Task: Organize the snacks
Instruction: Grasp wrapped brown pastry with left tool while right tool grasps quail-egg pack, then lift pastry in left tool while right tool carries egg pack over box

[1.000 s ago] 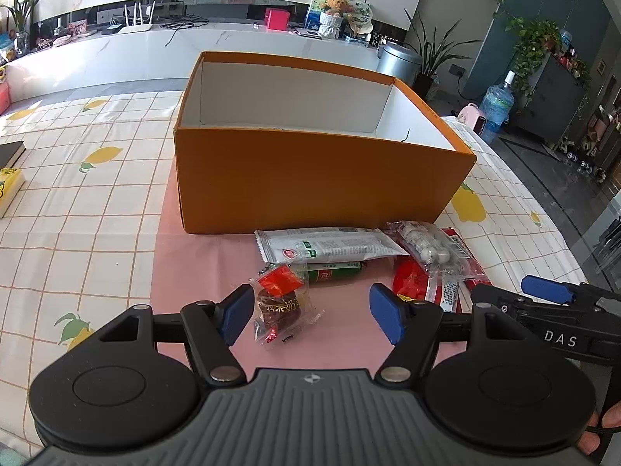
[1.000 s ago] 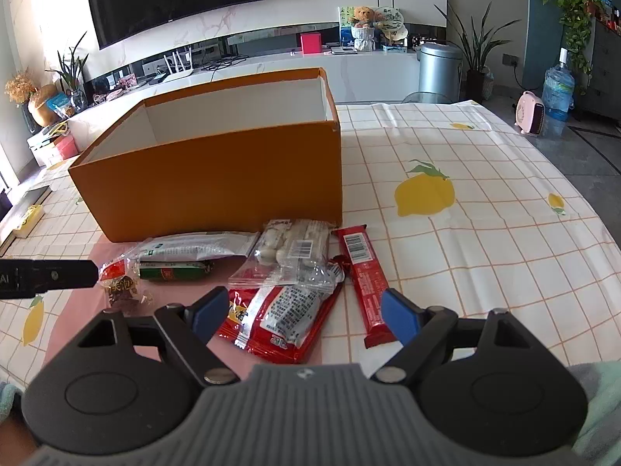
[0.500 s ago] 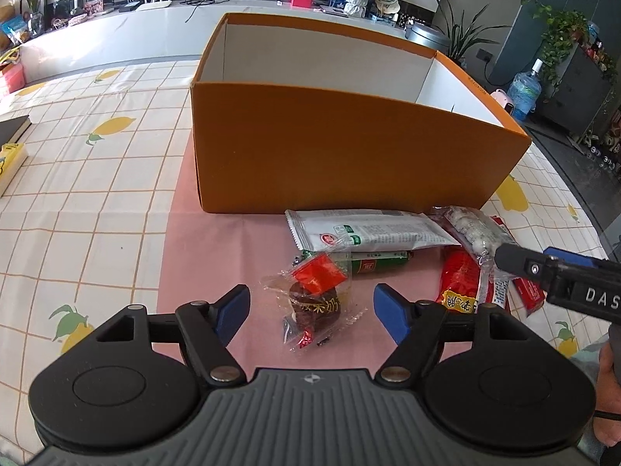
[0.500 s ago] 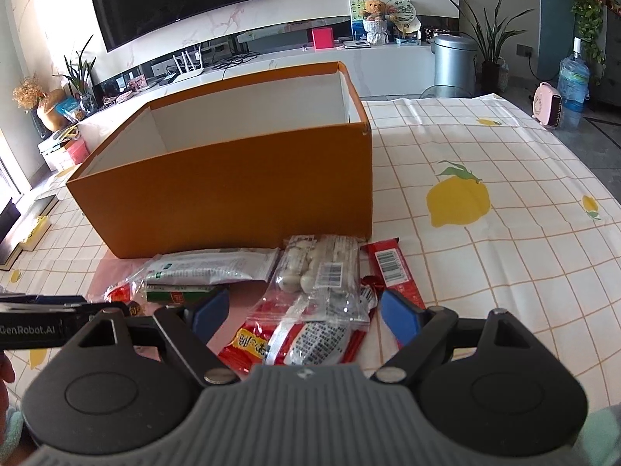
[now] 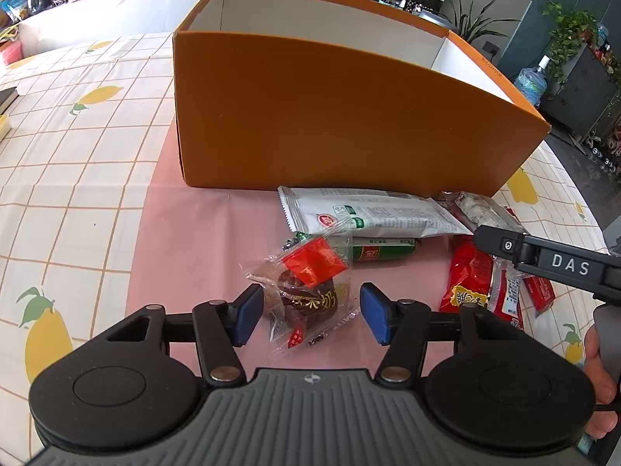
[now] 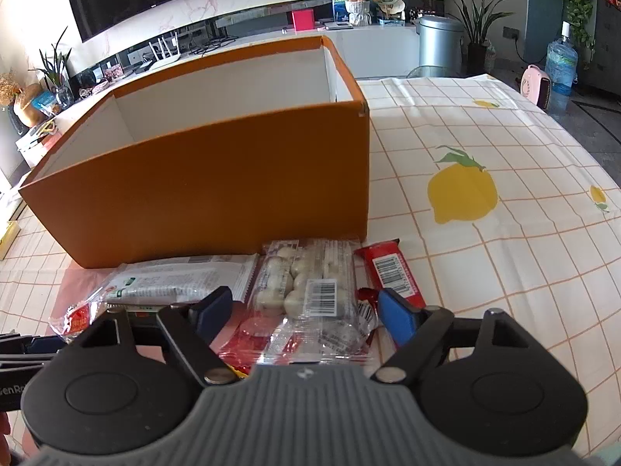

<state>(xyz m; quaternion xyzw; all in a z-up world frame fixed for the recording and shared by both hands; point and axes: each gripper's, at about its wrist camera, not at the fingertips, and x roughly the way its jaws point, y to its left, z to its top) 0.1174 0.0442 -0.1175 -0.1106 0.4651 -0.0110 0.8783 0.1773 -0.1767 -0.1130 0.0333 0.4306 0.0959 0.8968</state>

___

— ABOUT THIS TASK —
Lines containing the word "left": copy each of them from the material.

— SOLUTION TO THE EXERCISE —
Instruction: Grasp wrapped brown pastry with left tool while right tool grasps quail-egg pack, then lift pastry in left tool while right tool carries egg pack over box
<state>(xyz m; quaternion xyzw; all in a z-up world frame fixed for the recording and shared by both hands; point and axes: each gripper's, at about its wrist camera, not at the fingertips, and x roughly the way its jaws point, y to its left, z to its top) 0.1174 0.0442 -0.1175 -0.1106 0.4651 -0.0110 0.8783 0.1773 -0.1767 -0.1130 0.0333 0.4306 0.0959 0.8968</state>

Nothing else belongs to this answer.